Exercise goal: The lines you return should be those containing the string "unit", taken from the data below.

Input for this task:
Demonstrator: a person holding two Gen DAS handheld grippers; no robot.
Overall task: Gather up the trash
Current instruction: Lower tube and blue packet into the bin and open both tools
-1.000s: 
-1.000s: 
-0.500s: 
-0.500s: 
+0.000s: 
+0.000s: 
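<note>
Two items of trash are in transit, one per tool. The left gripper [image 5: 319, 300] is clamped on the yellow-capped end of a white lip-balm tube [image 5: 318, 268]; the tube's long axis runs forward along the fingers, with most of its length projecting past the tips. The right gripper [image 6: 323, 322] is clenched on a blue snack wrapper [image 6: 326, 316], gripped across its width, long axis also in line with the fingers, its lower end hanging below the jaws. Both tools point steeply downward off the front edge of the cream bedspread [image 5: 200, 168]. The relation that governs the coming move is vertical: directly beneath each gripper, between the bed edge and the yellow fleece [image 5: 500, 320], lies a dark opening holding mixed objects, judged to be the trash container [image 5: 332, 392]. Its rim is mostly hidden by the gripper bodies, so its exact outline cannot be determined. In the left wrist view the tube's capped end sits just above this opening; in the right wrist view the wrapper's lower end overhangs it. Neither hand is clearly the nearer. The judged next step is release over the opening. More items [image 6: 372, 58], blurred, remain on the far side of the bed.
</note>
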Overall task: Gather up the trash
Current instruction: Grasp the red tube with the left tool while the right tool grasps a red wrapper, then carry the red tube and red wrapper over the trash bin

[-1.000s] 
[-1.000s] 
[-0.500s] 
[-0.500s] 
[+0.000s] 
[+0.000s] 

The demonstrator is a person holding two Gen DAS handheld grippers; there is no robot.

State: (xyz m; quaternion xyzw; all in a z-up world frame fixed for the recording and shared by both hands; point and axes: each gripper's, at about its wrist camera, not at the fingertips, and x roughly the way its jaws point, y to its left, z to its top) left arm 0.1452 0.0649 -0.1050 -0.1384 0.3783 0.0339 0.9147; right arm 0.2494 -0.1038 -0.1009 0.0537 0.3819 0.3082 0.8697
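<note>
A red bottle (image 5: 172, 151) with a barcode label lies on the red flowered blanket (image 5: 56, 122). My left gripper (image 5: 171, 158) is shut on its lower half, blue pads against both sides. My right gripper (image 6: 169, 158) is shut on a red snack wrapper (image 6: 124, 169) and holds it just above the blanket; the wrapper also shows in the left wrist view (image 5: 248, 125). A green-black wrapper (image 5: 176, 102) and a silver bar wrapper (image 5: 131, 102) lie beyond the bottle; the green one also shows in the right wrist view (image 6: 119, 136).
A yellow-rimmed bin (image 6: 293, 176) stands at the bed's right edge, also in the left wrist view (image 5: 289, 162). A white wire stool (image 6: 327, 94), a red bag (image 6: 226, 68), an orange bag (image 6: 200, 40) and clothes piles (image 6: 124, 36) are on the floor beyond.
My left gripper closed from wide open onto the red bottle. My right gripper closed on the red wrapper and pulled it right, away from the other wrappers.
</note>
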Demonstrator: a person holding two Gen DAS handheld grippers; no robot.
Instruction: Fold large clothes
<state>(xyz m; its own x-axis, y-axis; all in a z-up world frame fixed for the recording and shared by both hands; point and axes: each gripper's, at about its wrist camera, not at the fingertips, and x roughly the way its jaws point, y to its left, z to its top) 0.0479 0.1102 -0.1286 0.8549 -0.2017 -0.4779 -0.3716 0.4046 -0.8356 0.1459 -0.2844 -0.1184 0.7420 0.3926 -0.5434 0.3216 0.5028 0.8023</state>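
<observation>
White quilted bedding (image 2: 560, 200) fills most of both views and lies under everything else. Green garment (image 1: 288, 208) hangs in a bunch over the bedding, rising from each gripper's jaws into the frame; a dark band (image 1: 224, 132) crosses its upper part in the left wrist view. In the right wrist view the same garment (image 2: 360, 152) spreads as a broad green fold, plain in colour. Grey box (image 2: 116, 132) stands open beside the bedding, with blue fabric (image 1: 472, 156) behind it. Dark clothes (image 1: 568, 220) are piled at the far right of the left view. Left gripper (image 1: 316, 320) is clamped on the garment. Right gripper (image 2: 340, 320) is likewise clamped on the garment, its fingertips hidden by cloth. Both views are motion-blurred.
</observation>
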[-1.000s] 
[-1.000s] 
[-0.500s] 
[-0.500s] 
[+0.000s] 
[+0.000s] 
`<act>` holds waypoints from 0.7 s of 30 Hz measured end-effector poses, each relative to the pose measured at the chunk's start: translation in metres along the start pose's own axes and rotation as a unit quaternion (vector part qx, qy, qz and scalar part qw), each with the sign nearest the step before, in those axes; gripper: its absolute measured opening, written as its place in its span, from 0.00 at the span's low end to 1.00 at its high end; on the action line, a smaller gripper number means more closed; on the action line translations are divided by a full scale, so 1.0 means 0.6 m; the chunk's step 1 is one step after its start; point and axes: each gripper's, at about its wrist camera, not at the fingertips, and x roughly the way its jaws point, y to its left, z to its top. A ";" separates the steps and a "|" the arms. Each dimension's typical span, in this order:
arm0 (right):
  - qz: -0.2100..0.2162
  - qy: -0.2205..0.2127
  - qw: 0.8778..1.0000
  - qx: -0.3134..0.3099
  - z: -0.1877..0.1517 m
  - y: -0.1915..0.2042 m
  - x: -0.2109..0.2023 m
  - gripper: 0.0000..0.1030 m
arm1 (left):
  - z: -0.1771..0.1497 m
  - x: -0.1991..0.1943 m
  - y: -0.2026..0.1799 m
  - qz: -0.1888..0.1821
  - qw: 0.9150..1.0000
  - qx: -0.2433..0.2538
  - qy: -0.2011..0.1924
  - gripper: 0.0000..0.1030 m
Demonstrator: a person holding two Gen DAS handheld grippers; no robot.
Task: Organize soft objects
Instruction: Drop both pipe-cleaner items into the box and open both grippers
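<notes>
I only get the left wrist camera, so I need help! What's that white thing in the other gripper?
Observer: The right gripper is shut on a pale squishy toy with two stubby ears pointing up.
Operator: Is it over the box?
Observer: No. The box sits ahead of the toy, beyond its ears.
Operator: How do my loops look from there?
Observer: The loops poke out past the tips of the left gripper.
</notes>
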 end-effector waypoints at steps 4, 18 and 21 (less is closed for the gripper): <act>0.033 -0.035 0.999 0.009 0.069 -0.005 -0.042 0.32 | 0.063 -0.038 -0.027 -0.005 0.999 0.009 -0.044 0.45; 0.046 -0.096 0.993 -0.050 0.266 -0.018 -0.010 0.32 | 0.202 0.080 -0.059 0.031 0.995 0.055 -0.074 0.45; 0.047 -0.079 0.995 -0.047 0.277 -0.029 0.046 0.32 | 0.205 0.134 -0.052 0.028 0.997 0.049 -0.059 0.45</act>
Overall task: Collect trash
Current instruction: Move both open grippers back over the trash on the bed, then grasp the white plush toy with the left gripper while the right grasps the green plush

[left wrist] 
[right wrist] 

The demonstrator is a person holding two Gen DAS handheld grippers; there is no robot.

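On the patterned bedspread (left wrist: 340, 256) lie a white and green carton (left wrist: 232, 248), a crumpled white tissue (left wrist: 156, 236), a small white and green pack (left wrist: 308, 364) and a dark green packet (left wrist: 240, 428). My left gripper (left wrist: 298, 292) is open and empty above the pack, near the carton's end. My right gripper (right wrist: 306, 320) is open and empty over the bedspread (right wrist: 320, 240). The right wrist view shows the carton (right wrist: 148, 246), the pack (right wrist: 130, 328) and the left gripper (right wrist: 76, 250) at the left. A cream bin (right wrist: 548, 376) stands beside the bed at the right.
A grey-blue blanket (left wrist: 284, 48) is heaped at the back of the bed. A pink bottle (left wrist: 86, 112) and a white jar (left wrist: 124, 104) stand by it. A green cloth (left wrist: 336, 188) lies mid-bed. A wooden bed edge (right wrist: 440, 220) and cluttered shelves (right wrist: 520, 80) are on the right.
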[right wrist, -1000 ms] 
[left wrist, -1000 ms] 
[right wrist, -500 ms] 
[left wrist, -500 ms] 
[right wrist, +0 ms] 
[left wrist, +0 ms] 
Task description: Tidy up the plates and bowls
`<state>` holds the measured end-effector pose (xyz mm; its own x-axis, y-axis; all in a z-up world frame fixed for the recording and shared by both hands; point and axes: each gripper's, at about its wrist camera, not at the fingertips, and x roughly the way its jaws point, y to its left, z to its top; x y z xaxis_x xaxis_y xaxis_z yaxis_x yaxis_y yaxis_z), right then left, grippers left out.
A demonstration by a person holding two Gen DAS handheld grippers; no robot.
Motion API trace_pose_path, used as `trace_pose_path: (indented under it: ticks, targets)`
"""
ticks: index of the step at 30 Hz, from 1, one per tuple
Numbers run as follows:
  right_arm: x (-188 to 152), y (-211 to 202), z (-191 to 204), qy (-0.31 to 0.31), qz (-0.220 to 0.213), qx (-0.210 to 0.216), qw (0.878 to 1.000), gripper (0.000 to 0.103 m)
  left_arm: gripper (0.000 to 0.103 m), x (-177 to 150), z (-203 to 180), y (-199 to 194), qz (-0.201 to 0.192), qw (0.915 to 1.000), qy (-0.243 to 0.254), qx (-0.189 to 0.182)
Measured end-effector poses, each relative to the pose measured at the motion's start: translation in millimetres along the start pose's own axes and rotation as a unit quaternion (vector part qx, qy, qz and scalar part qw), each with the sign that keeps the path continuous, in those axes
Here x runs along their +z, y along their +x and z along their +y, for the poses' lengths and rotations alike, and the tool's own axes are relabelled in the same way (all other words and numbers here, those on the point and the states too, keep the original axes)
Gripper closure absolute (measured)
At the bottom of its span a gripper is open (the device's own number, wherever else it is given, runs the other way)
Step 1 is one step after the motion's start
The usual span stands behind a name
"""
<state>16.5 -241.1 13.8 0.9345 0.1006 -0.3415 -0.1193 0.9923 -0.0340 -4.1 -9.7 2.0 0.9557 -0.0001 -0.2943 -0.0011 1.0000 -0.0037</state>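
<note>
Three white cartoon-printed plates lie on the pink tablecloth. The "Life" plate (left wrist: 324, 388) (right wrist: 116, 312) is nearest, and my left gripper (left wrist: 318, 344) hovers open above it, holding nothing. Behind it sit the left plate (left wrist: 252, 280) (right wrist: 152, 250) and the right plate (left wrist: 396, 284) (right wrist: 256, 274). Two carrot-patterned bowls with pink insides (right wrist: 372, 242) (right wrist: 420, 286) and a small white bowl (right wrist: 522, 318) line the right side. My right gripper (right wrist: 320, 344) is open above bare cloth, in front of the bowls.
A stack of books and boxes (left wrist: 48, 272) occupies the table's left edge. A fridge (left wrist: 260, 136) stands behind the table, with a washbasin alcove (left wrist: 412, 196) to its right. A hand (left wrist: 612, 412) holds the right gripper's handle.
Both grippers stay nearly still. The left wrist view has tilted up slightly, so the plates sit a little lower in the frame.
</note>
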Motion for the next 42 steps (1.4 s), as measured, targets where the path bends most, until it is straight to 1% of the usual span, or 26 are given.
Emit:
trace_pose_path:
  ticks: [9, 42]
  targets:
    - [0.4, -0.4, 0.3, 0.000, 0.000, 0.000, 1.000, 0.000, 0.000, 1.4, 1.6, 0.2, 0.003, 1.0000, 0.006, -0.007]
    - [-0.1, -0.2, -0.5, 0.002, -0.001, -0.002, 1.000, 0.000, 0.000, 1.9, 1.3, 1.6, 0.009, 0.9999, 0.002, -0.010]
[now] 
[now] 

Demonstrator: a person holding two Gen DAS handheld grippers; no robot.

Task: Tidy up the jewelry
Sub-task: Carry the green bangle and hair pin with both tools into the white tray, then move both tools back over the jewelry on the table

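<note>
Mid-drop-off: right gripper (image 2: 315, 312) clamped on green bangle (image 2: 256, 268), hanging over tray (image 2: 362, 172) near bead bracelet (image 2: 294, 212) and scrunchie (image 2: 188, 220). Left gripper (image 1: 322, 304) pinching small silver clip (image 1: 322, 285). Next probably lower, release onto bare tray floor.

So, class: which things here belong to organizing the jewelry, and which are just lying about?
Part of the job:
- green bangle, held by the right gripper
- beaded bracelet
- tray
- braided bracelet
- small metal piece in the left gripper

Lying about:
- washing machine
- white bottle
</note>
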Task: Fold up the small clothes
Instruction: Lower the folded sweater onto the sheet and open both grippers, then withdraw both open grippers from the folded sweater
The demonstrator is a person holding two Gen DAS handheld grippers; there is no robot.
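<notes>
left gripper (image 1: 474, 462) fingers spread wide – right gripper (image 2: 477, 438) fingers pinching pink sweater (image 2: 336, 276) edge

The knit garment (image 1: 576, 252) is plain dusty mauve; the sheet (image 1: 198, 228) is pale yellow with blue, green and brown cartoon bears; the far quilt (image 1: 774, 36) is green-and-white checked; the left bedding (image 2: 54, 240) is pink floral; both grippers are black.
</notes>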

Task output:
`<act>` holds waypoints from 0.7 s of 30 Hz measured end-effector poses, each relative to the pose measured at the chunk's start: translation in metres along the start pose's own axes and rotation as a unit quaternion (vector part qx, qy, qz and scalar part qw), each with the sign nearest the step before, in those axes; gripper: its absolute measured opening, written as its place in its span, from 0.00 at the span's low end to 1.00 at its high end; on the action line, a smaller gripper number means more closed; on the action line translations are divided by a full scale, so 1.0 means 0.6 m; the chunk's step 1 is one step after its start; point and axes: each gripper's, at about its wrist camera, not at the fingertips, and x roughly the way its jaws point, y to its left, z to its top. A ";" separates the steps and a "|" the arms. Each dimension's typical span, in this order:
Measured end-effector poses, each relative to the pose measured at the motion's start: translation in millimetres along the start pose's own axes and rotation as a unit quaternion (vector part qx, qy, qz and scalar part qw), each with the sign that keeps the path continuous, in those axes

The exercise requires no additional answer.